El Maestro nos explica que él es el reflejo del Padre, que quienes creen en él, creen en el Padre, que todo lo que ven en él, también está en el Padre, que los que escuchan sus palabras, escuchan al Padre hablar.
Por eso, Jesús enseña la Palabra del Padre y su conocimiento como Dios y el Método de Salvación a través del Evangelio de Jesucristo, pero no juzga a aquel que NO le obedece. Porque Jesús solo vino a salvar al mundo y no a juzgarlo, ni a condenarlo.
¿Por qué? En el versículo 48 dice: "el que no cree en las palabras de Jesús tiene juez y el juez es la misma palabra que Jesús dio."
En otras palabras nosotros mismos nos condenamos al no creer en Jesús, al no creer en el evangelio de Cristo, al no creer en sus Palabras que son enviadas desde el trono celestial por su Padre.
Si Jesús dice: "ama a tu prójimo" y no lo amamos, nos hemos condenados por desobediencia.
Si la Palabra dice: "en mi nombre echarán fuera demonios" y no lo creemos no podremos someter al enemigo y nos convertimos en su presa.

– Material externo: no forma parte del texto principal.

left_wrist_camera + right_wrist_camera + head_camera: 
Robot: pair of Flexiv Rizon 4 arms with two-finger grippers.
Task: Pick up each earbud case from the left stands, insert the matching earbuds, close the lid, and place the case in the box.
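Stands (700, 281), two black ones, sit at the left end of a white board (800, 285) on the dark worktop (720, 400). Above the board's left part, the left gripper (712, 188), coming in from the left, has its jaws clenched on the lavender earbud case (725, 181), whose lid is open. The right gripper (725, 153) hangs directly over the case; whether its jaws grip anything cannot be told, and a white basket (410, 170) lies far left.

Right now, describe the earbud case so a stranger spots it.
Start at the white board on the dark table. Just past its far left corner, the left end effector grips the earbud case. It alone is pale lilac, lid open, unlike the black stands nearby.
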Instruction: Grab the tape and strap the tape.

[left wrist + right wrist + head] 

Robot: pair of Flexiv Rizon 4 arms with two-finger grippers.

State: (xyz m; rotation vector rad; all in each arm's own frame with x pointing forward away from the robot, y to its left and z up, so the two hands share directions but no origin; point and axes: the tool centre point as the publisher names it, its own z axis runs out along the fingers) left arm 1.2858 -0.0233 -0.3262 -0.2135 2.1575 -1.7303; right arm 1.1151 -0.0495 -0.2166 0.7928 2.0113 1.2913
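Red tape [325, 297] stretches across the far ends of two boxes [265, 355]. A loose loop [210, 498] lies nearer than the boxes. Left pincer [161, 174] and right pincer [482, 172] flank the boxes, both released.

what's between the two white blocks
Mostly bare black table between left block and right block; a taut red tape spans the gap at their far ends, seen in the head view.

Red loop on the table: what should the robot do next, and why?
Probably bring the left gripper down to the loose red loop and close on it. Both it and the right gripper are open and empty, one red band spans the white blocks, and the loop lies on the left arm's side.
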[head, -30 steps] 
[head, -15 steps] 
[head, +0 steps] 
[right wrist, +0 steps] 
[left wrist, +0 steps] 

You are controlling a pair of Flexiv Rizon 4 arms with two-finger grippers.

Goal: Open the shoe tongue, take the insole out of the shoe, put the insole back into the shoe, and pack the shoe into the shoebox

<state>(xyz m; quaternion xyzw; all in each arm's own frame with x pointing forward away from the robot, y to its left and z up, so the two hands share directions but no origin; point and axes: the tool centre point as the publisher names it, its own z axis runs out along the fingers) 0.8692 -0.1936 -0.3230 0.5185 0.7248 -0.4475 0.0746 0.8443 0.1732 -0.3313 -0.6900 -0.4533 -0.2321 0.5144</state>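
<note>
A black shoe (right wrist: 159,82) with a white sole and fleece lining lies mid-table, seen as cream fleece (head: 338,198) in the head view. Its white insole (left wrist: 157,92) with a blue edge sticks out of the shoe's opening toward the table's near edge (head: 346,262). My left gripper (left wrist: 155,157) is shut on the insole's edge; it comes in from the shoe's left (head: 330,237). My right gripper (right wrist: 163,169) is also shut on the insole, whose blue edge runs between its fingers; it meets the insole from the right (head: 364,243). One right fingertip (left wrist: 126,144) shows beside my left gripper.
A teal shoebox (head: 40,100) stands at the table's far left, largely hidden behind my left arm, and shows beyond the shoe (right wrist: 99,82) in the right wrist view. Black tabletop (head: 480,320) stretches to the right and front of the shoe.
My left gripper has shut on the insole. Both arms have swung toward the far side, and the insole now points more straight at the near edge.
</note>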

Es aquí donde se cumple cuando Jesús dice: "yo soy la verdad" pues si Jesús es la verdad, todo lo que Jesús dice tiene que ser verdad, pero no solo porque Jesús lo dice, sino porque fue enviado con mandamiento del Padre que es quién lo dice (versículo 49)
"Que son para vida eterna" (versículo 50)
Por lo que Jesús enseña que debemos seguir las ordenanzas que Él habló aquí en la tierra, enviadas del cielo, pues estos mandamientos son para preservar nuestra vida espiritual la cual es eterna en los cielos.
Por consiguiente, si no seguimos los mandamientos de Jesús en esta vida terrenal, la vida eterna que conseguiremos es en el lugar de los desobedientes, donde hay lloro y crujir de dientes. Pero esto siempre, siempre, siempre será nuestra decisión y nuestra responsabilidad, por lo que Dios no te obligará a tomar un bando.
Tanto el cielo como el In****no nos prometen una recompensa eterna, una es un reinado de Paz y la otra es un Tormento.
Tomemos un lado, porque estar en el medio no es una opción existente, no hay tregua entre estos dos reinos.
Yo te invito a que sigas la luz de Cristo y tomes la herencia de la Paz, el gozo, y la Salvación.